**Task prompt:**
In the records below, find the line containing "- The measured" and the line containing "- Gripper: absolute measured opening"; please repeat exactly the lines from one to the other, both included, and nothing more.
++++++++++
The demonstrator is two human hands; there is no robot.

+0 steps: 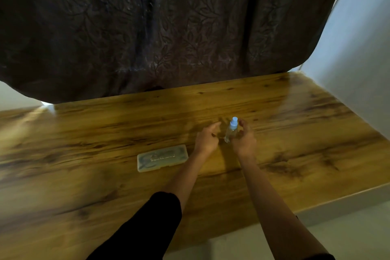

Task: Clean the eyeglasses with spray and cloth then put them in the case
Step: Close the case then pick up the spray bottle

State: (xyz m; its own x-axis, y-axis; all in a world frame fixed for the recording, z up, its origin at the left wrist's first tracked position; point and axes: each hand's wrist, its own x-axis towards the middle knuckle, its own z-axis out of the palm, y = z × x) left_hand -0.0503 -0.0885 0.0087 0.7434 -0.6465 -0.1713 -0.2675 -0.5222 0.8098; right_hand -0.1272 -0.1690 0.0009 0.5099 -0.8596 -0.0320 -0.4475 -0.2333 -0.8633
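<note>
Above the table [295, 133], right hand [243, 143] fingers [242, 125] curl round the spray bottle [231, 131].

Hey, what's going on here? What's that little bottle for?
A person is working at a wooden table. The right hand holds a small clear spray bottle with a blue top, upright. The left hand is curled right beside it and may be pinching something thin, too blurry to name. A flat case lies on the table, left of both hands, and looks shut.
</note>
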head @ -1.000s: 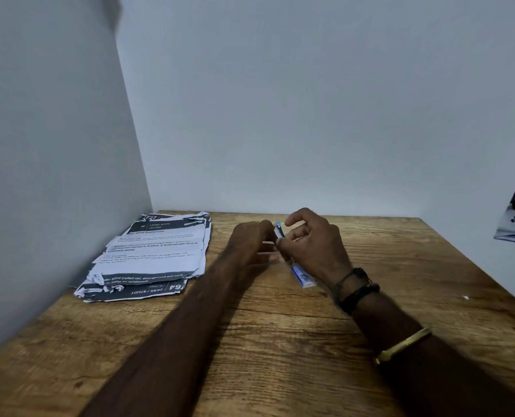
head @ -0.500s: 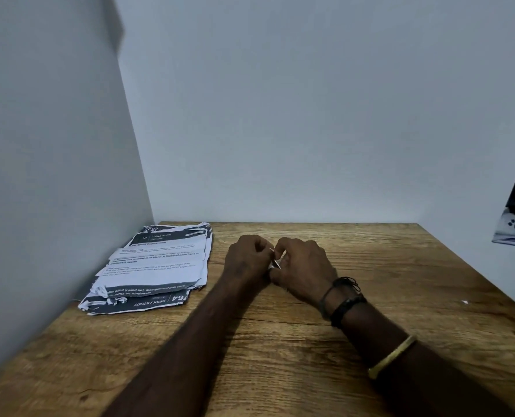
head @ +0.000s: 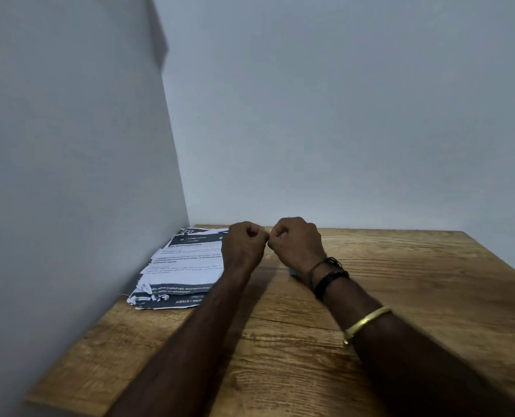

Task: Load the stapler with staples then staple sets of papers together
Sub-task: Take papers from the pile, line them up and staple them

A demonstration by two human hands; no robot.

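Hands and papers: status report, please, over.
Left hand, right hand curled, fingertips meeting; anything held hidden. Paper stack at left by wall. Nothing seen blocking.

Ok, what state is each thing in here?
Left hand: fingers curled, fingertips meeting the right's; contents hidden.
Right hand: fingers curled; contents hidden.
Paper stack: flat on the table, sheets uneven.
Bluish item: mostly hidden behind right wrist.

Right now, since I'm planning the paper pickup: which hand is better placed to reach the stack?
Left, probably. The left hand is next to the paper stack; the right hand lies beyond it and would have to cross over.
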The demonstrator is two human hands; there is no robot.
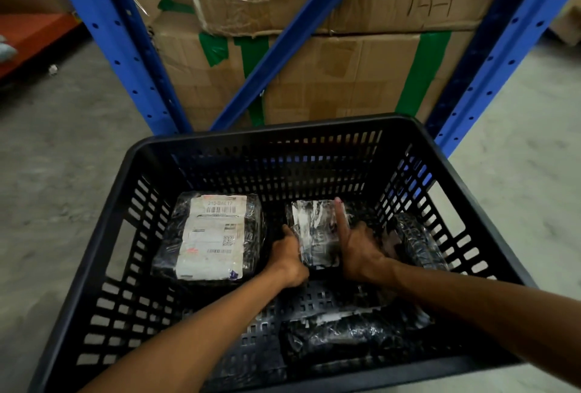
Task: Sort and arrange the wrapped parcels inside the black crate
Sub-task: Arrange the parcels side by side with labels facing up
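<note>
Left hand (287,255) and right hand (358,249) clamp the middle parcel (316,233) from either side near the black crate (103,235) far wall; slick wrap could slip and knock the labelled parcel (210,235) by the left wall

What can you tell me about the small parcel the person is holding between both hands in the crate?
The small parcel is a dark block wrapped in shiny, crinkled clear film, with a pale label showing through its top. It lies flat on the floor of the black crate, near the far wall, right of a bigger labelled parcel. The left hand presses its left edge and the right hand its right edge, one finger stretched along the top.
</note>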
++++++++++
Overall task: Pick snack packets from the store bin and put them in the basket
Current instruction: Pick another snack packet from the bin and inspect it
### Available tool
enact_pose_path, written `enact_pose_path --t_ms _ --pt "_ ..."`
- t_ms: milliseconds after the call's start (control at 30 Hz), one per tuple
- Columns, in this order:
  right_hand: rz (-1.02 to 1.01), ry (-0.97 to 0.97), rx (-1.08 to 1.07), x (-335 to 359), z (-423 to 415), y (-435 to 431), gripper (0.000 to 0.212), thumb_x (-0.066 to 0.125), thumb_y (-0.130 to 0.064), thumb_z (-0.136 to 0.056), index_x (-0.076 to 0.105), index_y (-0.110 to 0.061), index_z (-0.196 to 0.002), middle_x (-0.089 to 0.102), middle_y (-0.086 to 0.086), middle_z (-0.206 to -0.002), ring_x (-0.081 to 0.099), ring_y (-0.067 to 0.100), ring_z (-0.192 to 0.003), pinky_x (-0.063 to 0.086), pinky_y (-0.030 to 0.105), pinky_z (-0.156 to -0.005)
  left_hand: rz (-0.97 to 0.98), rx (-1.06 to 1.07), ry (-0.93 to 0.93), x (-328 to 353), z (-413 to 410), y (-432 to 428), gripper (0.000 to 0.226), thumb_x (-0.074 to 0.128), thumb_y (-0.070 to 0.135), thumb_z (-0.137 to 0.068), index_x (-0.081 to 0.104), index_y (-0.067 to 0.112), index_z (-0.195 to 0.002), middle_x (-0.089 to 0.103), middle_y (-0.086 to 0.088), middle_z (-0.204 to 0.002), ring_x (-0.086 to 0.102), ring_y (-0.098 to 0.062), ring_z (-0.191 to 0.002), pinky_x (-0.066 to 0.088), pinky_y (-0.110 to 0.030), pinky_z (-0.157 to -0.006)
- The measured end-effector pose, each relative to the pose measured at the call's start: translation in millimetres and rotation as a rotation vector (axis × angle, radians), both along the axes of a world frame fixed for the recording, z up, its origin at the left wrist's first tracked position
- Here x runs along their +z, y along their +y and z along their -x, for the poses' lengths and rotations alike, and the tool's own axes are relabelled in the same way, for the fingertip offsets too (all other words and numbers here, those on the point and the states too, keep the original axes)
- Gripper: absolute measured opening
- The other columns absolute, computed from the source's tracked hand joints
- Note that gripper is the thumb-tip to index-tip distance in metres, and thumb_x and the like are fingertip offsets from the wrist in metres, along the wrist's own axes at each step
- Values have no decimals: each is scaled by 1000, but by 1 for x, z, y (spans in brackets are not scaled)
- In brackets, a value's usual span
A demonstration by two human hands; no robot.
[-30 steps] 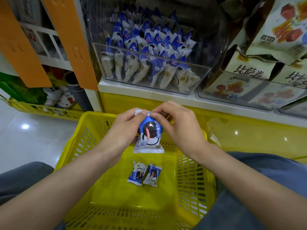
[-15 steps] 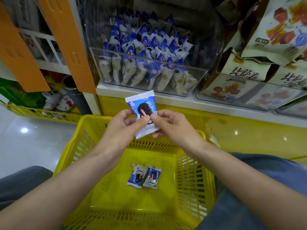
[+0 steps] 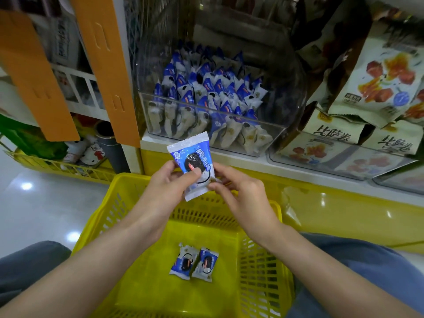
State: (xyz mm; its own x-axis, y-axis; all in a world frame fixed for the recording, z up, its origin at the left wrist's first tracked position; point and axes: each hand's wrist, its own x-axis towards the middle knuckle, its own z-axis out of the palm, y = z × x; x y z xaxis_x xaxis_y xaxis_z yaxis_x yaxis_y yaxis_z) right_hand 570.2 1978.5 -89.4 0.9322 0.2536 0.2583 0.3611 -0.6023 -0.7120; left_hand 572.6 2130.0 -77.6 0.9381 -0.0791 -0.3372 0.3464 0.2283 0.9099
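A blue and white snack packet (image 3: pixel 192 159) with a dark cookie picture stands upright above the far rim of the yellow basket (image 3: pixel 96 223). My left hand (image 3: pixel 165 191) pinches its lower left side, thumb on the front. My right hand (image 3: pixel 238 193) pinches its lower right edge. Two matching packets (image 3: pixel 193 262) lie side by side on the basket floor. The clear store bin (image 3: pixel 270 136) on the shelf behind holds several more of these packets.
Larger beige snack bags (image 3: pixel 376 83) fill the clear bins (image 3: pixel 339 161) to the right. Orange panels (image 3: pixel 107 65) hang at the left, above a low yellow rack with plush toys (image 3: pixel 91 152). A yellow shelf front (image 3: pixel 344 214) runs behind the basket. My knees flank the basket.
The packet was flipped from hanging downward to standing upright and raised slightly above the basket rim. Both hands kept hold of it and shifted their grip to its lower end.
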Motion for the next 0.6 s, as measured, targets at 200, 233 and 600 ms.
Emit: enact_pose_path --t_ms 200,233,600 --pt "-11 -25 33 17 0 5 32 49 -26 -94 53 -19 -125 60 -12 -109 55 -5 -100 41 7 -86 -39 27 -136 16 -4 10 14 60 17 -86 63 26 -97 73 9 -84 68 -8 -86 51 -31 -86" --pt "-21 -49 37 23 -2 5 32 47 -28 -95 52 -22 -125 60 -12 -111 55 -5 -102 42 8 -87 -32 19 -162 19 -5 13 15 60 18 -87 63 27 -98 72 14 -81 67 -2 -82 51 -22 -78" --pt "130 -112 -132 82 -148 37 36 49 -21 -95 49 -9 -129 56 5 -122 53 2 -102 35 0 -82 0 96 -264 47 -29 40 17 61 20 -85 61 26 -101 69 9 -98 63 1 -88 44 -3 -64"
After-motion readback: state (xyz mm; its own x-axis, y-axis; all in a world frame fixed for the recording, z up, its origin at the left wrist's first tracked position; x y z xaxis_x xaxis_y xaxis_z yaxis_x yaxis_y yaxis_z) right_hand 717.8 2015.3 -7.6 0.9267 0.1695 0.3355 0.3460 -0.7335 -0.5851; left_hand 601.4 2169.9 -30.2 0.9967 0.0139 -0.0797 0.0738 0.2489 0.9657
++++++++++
**Answer to this exercise:**
- The measured end-effector pose, each relative to the pose measured at the call's start: translation in millimetres and rotation as a rotation vector (axis × angle, radians), both along the axes of a world frame fixed for the recording, z up, its origin at the left wrist's first tracked position
- Here x runs along their +z, y along their +y and z along their -x, for the poses' lengths and rotations alike, and the tool's own axes are relabelled in the same way, for the fingertip offsets too (all other words and numbers here, those on the point and the states too, keep the original axes)
- Gripper: absolute measured opening

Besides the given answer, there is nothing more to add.